The deadlock graph XML is parsed to attribute the deadlock to the participating processes and their query text, lock mode, lock status, and wait resource.
Use cases:
- Identify which process was chosen as the deadlock victim
- Inspect the waiting resource and lock mode involved in the deadlock
- Correlate deadlocks with recent application changes or deployments
Query text and wait resource strings are truncated at 4096 characters for display purposes.
| Aspect | Description |
|---|---|
| Name | Mssql:deadlock-info |
| Require Cloud | yes |
| Performance | Executes on-demand queries against the system_health ring buffer:• Not part of regular metric collection • Overhead is limited to function execution time and XML parsing |
| Security | Query text and wait resource strings may include unmasked literal values including sensitive data (PII/secrets): • SQL literals such as emails, IDs, or tokens • Schema and table names that may be sensitive in some environments • Restrict dashboard access to authorized personnel only |
| Availability | Available when: • The collector has successfully connected to SQL Server • deadlock_info_function_enabled is true• The account has VIEW SERVER STATE permission• Returns HTTP 200 with empty data when no deadlock is found • Returns HTTP 403 when permission is missing • Returns HTTP 500 if the query fails • Returns HTTP 561 when the deadlock graph cannot be parsed • Returns HTTP 503 if the collector is still initializing or the function is disabled • Returns HTTP 504 if the query times out |
Prerequisites
- Ensure the account has the required permission:
GRANT VIEW SERVER STATE TO [netdata]; - Enable the function in Netdata collector config:
jobs:
- name: local
dsn: "sqlserver://user:pass@localhost:1433"

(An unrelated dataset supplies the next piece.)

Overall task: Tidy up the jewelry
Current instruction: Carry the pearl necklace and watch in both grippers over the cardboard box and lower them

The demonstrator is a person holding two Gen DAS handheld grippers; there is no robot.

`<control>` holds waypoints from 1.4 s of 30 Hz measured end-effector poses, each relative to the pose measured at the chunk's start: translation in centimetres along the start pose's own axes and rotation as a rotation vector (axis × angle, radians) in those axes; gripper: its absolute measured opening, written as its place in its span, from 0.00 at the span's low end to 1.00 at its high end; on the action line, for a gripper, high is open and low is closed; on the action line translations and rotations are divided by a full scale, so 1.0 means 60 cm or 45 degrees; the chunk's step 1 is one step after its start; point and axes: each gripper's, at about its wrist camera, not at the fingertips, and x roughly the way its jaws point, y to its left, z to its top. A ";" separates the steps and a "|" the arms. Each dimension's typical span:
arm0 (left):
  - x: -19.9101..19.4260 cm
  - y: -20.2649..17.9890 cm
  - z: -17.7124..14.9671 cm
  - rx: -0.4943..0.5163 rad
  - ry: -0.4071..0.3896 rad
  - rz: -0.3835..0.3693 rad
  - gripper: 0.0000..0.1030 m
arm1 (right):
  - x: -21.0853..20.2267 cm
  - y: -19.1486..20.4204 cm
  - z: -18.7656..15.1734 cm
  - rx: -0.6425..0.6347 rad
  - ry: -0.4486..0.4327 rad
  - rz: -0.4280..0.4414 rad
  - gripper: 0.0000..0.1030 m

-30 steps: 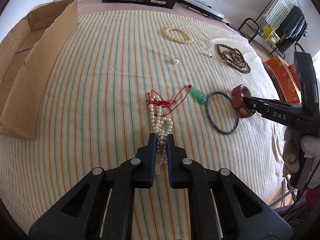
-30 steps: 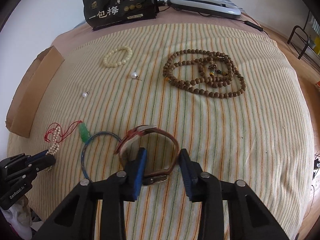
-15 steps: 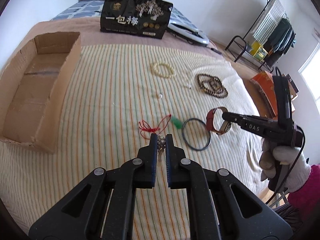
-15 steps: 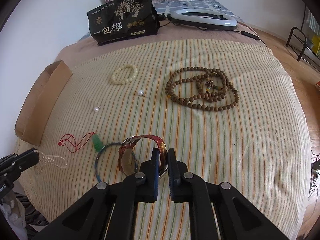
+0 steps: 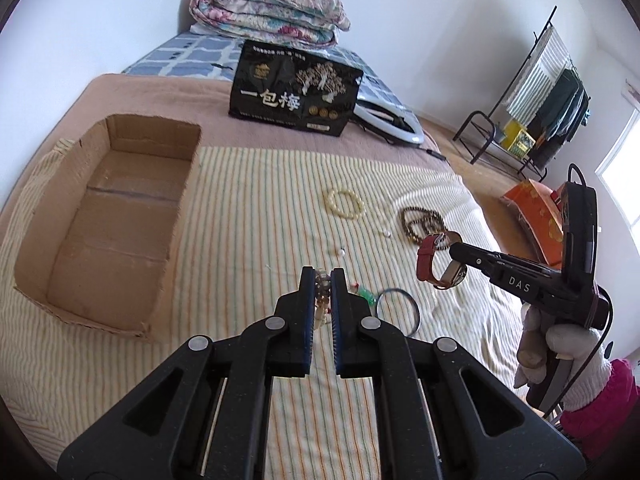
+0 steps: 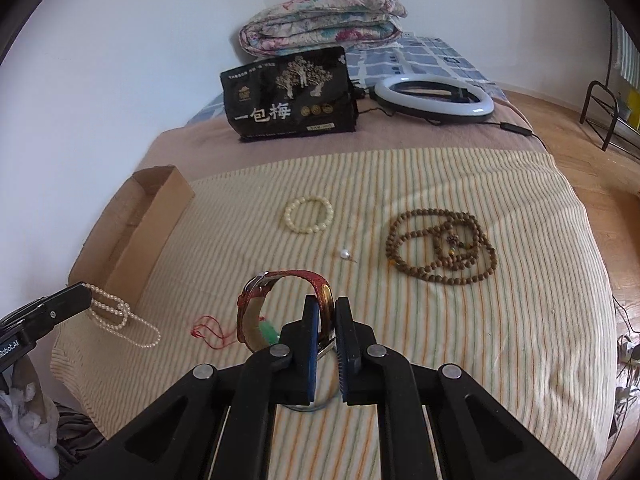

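My left gripper is shut on a white pearl necklace, which hangs from it above the striped cloth. My right gripper is shut on a red-strapped wristwatch and holds it in the air; the watch also shows in the left wrist view. An open cardboard box lies to the left. On the cloth lie a cream bead bracelet, a brown bead necklace, a blue bangle, a green pendant on red cord and two loose pearls.
A black snack bag and a white ring light lie at the far end of the bed, with a folded quilt behind. A clothes rack and an orange box stand to the right.
Both grippers have risen from the cloth. The left has lifted the pearl necklace, the right has shut on the watch and lifted it. The red cord with pendant stayed on the cloth.
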 end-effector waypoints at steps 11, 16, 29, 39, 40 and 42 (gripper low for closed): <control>-0.077 0.088 0.051 -0.064 -0.143 0.091 0.05 | -0.002 0.134 0.050 -0.157 -0.077 0.106 0.06; -0.105 0.148 0.065 -0.119 -0.189 0.166 0.05 | 0.016 0.193 0.070 -0.224 -0.074 0.151 0.06; -0.105 0.289 0.063 -0.298 -0.167 0.326 0.05 | 0.094 0.331 0.121 -0.335 -0.051 0.232 0.06; -0.086 0.324 0.054 -0.372 -0.123 0.362 0.05 | 0.176 0.391 0.120 -0.350 0.025 0.243 0.06; -0.084 0.325 0.054 -0.374 -0.120 0.363 0.05 | 0.183 0.394 0.119 -0.347 0.032 0.243 0.06; -0.081 0.324 0.054 -0.378 -0.110 0.364 0.05 | 0.195 0.396 0.116 -0.336 0.049 0.247 0.06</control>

deadlock_info_function_enabled: true - Verify the deadlock source is accessible:
SELECT name
FROM sys.dm_xe_sessions
WHERE name = 'system_health';
Parameters
This function has no parameters.
Returns
Parsed deadlock participants from the latest detected deadlock event. Each row represents one process involved in the deadlock.
| Column | Type | Unit | Visibility | Description |
|---|---|---|---|---|
| Row ID | string | hidden | Unique row identifier composed of deadlock ID and process ID. | |
| Deadlock ID | string | Identifier for the deadlock event, derived from the deadlock timestamp to group participating processes. | ||
| Timestamp | timestamp | Timestamp of the deadlock event from the ring buffer when available; otherwise the function execution time. | ||
| Process ID | string | Deadlock graph process identifier for the process involved in the deadlock. | ||
| SPID | integer | SQL Server session ID (SPID) for the process when available. | ||
| ECID | integer | Execution context ID (ECID) for parallel execution contexts when available. | ||
| Victim | string | "true" when the process was chosen as the deadlock victim and rolled back; otherwise "false". | ||
| Query | string | SQL query text for the process involved in the deadlock. Truncated to 4096 characters. | ||
| Lock Mode | string | Lock mode reported for the process within the deadlock graph (for example X or S). | ||
| Lock Status | string | Lock status for the process. WAITING indicates the process was waiting on a lock. | ||
| Wait Resource | string | Lock resource identifier from the deadlock graph showing what the process was waiting on. | ||
| Database | string | Database name mapped from the deadlock graph database ID when available. |
Error Info
Retrieves recent SQL errors from a user-managed Extended Events session that captures sqlserver.error_reported
with the sql_text and query_hash actions (query_hash enables reliable mapping to top-queries).
| Aspect | Description |
|---|---|
| Name | Mssql:error-info |
| Require Cloud | yes |
| Performance | Executes on-demand queries against the configured Extended Events ring buffer: • Not part of regular metric collection • Overhead is limited to function execution time and XML parsing |
| Security | Error messages and query text may include unmasked literal values including sensitive data (PII/secrets): • Restrict dashboard access to authorized personnel only |
| Availability | Available when: • The collector has successfully connected to SQL Server • error_info_function_enabled is true• The Extended Events session exists and has a ring_buffer target • The account has VIEW SERVER STATE permission• Returns HTTP 200 with empty data when no errors are found • Returns HTTP 403 when permission is missing • Returns HTTP 500 if the query fails • Returns HTTP 503 if the session is not enabled or the function is disabled • Returns HTTP 504 if the query times out |
Prerequisites
- Create an Extended Events session (admin-controlled) that captures
sqlserver.error_reportedwithsql_textandquery_hash:CREATE EVENT SESSION [netdata_errors] ON SERVER
ADD EVENT sqlserver.error_reported(
ACTION(sqlserver.sql_text, sqlserver.query_hash)
)
ADD TARGET package0.ring_buffer;
GO
ALTER EVENT SESSION [netdata_errors] ON SERVER STATE = START; - Ensure the account has the required permission:
GRANT VIEW SERVER STATE TO [netdata]; - Enable the function and (optionally) set the session name in Netdata config:
jobs:
- name: local
dsn: "sqlserver://user:pass@localhost:1433"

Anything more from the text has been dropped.